Anastasya menganggukkan kepala, berusaha bersikap ramah dan hangat kepada teman baru Nathan.

"Biar aku saja yang periksa" Celetuk nya.

Nathan sontak menggelengkan kepala, karena ia tahu pasti Zaara akan merasa tidak nyaman.

Perawat tiba-tiba mendekati mereka.

"Dokter ada yang mengalami CHF " Ucap perawat wanita ini.

CHF sendiri adalah kondisi dimana jantung berhenti berdetak tiba-tiba dan membutuhkan penanganan segera.

Nathan menatap Zaara terlebih dahulu.

"Kamu diperiksa Natasya ya ?" Ucap Nathan.

Zaara menganggukkan kepala, walaupun ia tidak nyaman berada bersama orang baru tapi tidak mungkin melarang Nathan melakukan tugas utamanya.

Nathan melangkahkan kaki dengan cepat, untuk segera melakukan pertolongan pertama pada Pasien.

Sedangkan Zaara sedang bersama dengan Wanita cantik yang tadinya tampak ramah, tapi sepertinya tidak terlalu menyukainya.
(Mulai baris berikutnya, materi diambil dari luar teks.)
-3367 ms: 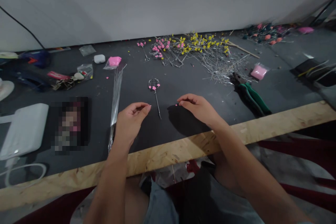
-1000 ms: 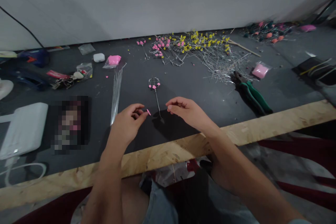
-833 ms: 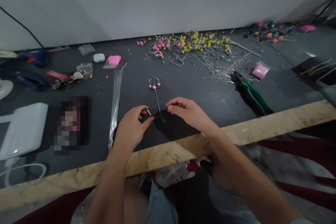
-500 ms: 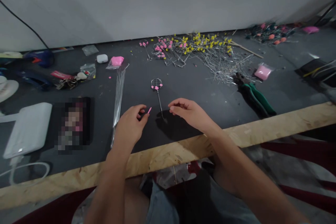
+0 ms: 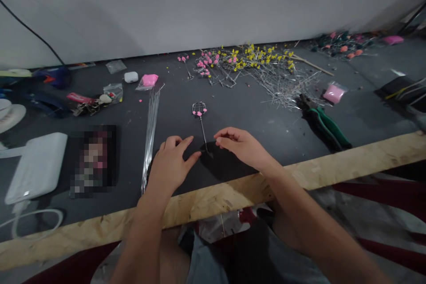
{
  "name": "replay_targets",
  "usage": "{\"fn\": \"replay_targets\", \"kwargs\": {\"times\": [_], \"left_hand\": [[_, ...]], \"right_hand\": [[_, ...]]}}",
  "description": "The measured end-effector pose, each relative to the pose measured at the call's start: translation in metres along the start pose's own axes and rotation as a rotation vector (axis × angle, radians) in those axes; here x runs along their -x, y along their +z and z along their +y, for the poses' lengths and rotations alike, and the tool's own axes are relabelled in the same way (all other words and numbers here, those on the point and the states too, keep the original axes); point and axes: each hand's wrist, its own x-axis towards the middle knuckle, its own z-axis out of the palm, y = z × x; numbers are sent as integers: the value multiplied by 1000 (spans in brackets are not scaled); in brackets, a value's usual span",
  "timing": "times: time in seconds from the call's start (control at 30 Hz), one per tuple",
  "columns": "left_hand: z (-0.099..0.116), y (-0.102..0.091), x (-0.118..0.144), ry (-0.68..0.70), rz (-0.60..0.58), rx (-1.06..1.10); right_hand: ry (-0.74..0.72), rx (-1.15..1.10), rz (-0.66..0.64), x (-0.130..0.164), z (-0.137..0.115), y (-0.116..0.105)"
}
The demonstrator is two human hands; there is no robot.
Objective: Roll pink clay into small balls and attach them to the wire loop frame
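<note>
On the dark tabletop between my hands lies a wire piece (image 5: pixel 203 128), with a small cage-like head dotted with pink bits and a twisted stem. My left hand (image 5: pixel 171 162) is left of the stem's lower end, its thumb and forefinger apart and nothing visible between them. To the right of the stem is my right hand (image 5: pixel 241 144), fingers curled and thumb pressed towards the forefinger; whatever is in that pinch is hidden or too small to make out. Straight silver wires (image 5: pixel 150 137) lie in a bundle just beyond my left hand's outer side.
Behind are pink-tipped wire pieces (image 5: pixel 208 60), yellow-tipped ones (image 5: pixel 256 57) and loose wires (image 5: pixel 286 88). Green-handled pliers (image 5: pixel 328 126) and a pink clay packet (image 5: pixel 334 92) lie right. Leftward are another pink clay lump (image 5: pixel 149 80), a phone (image 5: pixel 95 159) and a white power bank (image 5: pixel 38 166).
My left thumb and forefinger have spread, with the thumb lower and nearer the stem. The pink sliver at that thumb is no longer visible. My right hand keeps nearly the same pose.
</note>
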Motion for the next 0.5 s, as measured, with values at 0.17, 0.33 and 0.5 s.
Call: {"fn": "replay_targets", "kwargs": {"times": [0.17, 0.33, 0.5], "left_hand": [[-1, -1, -4, -19, 6, 75], [-2, -2, -9, -54, 13, 157], [-3, -3, -11, -71, 11, 193]], "right_hand": [[7, 27, 3, 0, 0, 0], [2, 29, 6, 0, 1, 1], [-6, 38, 4, 0, 1, 1]]}}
Zaara memahami hal itu, karena ia pernah mengalami kesulitan saat masih duduk di bangku sekolah menengah pertama saat dirinya sering dirundung oleh para gadis lainnya.

"Ayo" Ucap Dokter wanita ini.

Zaara mengikuti langkah kaki Anastasya menuju satu ruangan dengan tulisan pada papan itu, Ruang pemeriksaan.

Mereka pun masuk ke dalam ruangan ini, wanita ini menyuruh Zaara tidur di ranjang berukuran kecil itu lalu mengambil alat medis yang akan ia gunakan untuk memeriksa tubuh pasien.

Stetoskop adalah alat pertama yang ia gunakan untuk memeriksa gejala awal pada peradangan usus.

Zaara terlihat canggung, tubuhnya mematung terbaring diatas ranjang ini.

"Pacarku baik sekali terhadap mu.." Gumamnya, senyuman nya tersibak lebar.

Kedua manik cokelat hazel Zaara membesar, "Pacar?" Tanyanya dalam hati.

"Nathan memang sangat suka menolong orang-orang yang membutuhkan nya, dia juga pernah membawa pengemis yang mengalami sakit epilepsi ke rumah sakit sendiri" Ucap Anastasya, sembari tersenyum tipis.

Zaara tertegun, jantungnya seakan melambat berdetak.

Wanita ini meletakkan stetoskop di saku Jas putihnya.

"Aku dan dia akan menikah sebentar lagi, nanti akan aku berikan undangan nya untuk kamu" Ucapnya lagi.

DEG !

Jantung Zaara seketika seakan berhenti berdetak.